→ RECORDS PROVIDED
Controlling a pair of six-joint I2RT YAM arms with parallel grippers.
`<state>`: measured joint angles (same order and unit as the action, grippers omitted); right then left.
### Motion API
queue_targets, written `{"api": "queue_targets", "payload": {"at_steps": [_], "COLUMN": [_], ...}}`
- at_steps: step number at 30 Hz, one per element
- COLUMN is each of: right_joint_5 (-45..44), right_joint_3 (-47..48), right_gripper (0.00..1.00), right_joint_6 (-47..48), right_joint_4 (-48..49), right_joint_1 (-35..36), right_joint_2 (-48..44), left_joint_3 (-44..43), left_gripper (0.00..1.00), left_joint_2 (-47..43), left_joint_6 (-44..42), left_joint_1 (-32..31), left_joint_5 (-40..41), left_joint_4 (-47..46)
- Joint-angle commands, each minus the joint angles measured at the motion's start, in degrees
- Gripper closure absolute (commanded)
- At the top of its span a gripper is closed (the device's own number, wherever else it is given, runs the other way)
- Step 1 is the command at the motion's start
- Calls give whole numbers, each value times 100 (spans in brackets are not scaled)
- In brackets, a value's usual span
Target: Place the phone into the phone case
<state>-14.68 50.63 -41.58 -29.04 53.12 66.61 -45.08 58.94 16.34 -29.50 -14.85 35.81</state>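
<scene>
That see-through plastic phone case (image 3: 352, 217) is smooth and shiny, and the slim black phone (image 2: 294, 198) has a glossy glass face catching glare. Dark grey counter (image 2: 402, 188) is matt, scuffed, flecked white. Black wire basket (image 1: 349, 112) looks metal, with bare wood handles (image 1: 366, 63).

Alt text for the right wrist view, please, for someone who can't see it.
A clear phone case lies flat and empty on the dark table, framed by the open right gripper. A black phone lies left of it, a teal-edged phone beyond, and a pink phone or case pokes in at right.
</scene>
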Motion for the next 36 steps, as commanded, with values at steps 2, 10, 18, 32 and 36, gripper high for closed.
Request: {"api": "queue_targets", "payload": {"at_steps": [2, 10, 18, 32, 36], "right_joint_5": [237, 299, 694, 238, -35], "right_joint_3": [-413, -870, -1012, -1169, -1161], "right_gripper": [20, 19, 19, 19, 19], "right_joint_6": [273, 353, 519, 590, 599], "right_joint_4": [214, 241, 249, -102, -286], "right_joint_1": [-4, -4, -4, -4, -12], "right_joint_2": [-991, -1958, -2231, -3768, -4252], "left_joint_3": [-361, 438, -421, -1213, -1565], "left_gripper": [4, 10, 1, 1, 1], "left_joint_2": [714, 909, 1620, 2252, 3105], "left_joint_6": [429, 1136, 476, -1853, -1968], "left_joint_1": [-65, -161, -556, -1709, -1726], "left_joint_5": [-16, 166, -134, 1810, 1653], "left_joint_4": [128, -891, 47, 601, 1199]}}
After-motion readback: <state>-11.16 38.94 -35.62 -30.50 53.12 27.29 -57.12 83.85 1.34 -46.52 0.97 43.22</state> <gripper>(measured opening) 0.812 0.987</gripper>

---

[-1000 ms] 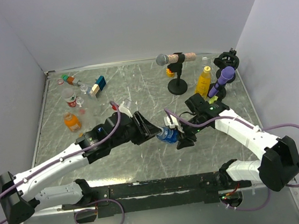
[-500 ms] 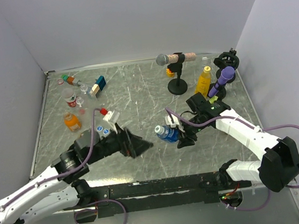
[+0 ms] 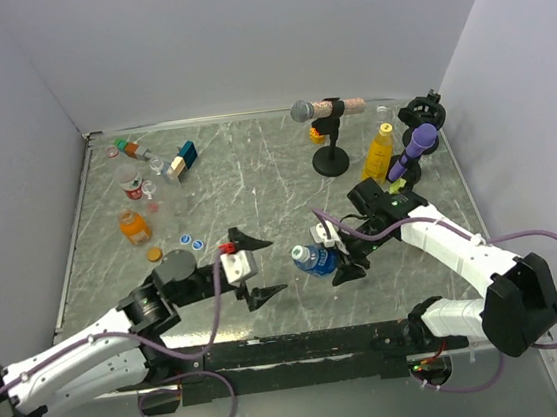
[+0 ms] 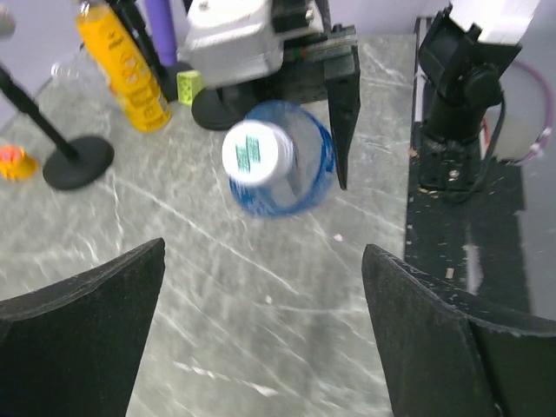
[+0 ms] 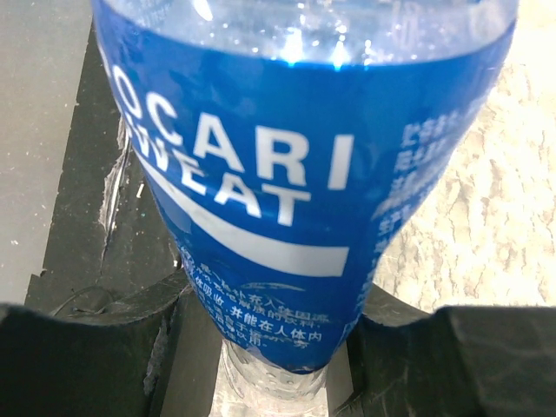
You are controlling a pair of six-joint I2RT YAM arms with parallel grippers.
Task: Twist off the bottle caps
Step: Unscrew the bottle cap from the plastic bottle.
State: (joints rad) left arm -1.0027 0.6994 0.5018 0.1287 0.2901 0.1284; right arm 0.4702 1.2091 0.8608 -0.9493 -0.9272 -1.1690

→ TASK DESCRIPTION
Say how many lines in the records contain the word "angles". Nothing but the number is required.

→ YOUR SOLUTION
2